TASK:
Nothing in the listing below should be skipped, so transcribe it all exactly.
§
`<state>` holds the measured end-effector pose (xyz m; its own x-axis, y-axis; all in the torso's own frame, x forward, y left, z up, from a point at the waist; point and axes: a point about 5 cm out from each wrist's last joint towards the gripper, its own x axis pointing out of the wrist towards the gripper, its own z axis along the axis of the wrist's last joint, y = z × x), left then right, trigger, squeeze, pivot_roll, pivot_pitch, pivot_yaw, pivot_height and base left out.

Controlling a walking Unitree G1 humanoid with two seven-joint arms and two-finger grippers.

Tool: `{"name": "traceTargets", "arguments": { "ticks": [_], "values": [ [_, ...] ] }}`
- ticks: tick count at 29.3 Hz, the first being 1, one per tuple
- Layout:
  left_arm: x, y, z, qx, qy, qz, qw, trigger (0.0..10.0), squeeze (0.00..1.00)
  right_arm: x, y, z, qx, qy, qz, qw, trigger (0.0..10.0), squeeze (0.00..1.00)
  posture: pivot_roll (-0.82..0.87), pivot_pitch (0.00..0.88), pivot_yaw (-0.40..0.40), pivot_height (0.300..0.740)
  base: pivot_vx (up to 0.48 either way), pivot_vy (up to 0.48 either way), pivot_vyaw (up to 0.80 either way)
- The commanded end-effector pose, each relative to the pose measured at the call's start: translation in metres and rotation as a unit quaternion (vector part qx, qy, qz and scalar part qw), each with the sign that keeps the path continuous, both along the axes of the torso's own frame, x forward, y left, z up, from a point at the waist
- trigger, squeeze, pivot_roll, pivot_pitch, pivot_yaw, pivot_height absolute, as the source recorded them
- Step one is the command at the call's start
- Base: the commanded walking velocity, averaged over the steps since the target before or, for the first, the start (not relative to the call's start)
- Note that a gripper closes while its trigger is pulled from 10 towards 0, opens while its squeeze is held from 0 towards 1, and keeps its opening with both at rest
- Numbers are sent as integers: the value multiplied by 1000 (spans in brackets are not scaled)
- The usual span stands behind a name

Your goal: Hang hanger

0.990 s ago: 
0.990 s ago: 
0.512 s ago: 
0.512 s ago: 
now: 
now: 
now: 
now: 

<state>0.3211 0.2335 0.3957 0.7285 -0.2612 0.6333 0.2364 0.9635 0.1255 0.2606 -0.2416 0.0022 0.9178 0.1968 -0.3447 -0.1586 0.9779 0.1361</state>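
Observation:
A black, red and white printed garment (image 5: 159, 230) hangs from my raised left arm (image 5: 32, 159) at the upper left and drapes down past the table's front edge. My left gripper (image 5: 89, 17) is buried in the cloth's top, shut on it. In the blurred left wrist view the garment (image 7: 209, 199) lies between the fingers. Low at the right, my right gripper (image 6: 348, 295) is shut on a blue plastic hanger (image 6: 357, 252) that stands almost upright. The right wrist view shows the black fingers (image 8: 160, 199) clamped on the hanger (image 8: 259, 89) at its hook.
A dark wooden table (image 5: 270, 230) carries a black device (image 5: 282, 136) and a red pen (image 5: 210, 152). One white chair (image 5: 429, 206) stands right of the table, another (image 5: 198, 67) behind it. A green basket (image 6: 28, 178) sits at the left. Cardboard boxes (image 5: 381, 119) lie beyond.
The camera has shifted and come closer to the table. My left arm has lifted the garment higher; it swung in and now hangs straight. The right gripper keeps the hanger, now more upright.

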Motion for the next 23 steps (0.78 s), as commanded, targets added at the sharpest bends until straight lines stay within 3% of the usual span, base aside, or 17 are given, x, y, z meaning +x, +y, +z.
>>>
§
ANSWER FOR THE TASK:
`<state>` holds the measured end-effector pose (xyz m; its own x-axis, y-axis; all in the torso's own frame, x forward, y left, z up, from a point at the waist; point and axes: a point about 5 cm out from each wrist's last joint towards the gripper, its own x axis pointing out of the wrist towards the gripper, its own z axis along the axis of the wrist's last joint, y = z × x), left then right, trigger, squeeze, pivot_roll, pivot_pitch, pivot_yaw, pivot_height and base left out.

Controlling a walking Unitree G1 humanoid with two seven-joint arms and two-finger grippers.

Tool: `{"name": "traceTargets", "arguments": { "ticks": [_], "values": [ [_, ...] ] }}`
- ticks: tick count at 29.3 Hz, the first being 1, one per tuple
- Layout:
  left_arm: x, y, z, qx, qy, qz, qw, trigger (0.0..10.0), squeeze (0.00..1.00)
  right_arm: x, y, z, qx, qy, qz, qw, trigger (0.0..10.0), squeeze (0.00..1.00)
  posture: pivot_roll (-0.82..0.87), pivot_pitch (0.00..0.88), pivot_yaw (-0.40..0.40), pivot_height (0.300..0.740)
  base: pivot_vx (up to 0.48 either way), pivot_vy (up to 0.48 either way), pivot_vyaw (up to 0.80 either way)
- The commanded end-effector pose, each relative to the pose measured at the call's start: translation in metres and rotation as a unit quaternion (vector part qx, qy, qz and scalar part qw), each with the sign that keeps the path continuous, both along the axes of the torso's own frame, x forward, y left, z up, from a point at the waist
- trigger, squeeze, pivot_roll, pivot_pitch, pivot_yaw, pivot_height absolute, as the source recorded them
- Step one is the command at the call's start
- Base: the commanded walking velocity, averaged over the steps since the target before or, for the first, the start (not relative to the call's start)
- Note that a gripper closes while its trigger is pulled from 10 towards 0, opens while its squeeze is held from 0 towards 1, and keeps its opening with both at rest
- Numbers are sent as integers: the value multiplied by 1000 (spans in brackets are not scaled)
- The usual span stands behind a name

Your goal: Hang hanger

0.990 s ago: 
0.990 s ago: 
0.512 s ago: 
0.512 s ago: 
now: 
now: 
now: 
now: 

<state>0.3211 0.2335 0.3957 0.7285 -0.2612 0.6333 0.2364 0.9635 0.1255 0.2606 -0.2416 0.0022 0.9178 0.1968 -0.3447 -0.1586 0.9779 0.1361</state>
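Observation:
A black, red and white printed garment (image 5: 159, 230) hangs from my raised left arm (image 5: 32, 159) at the upper left and drapes down past the table's front edge. My left gripper (image 5: 89, 17) is buried in the cloth's top, shut on it. In the blurred left wrist view the garment (image 7: 209, 199) lies between the fingers. Low at the right, my right gripper (image 6: 348, 295) is shut on a blue plastic hanger (image 6: 357, 252) that stands almost upright. The right wrist view shows the black fingers (image 8: 160, 199) clamped on the hanger (image 8: 259, 89) at its hook.
A dark wooden table (image 5: 270, 230) carries a black device (image 5: 282, 136) and a red pen (image 5: 210, 152). One white chair (image 5: 429, 206) stands right of the table, another (image 5: 198, 67) behind it. A green basket (image 6: 28, 178) sits at the left. Cardboard boxes (image 5: 381, 119) lie beyond.
The camera has shifted and come closer to the table. My left arm has lifted the garment higher; it swung in and now hangs straight. The right gripper keeps the hanger, now more upright.
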
Motion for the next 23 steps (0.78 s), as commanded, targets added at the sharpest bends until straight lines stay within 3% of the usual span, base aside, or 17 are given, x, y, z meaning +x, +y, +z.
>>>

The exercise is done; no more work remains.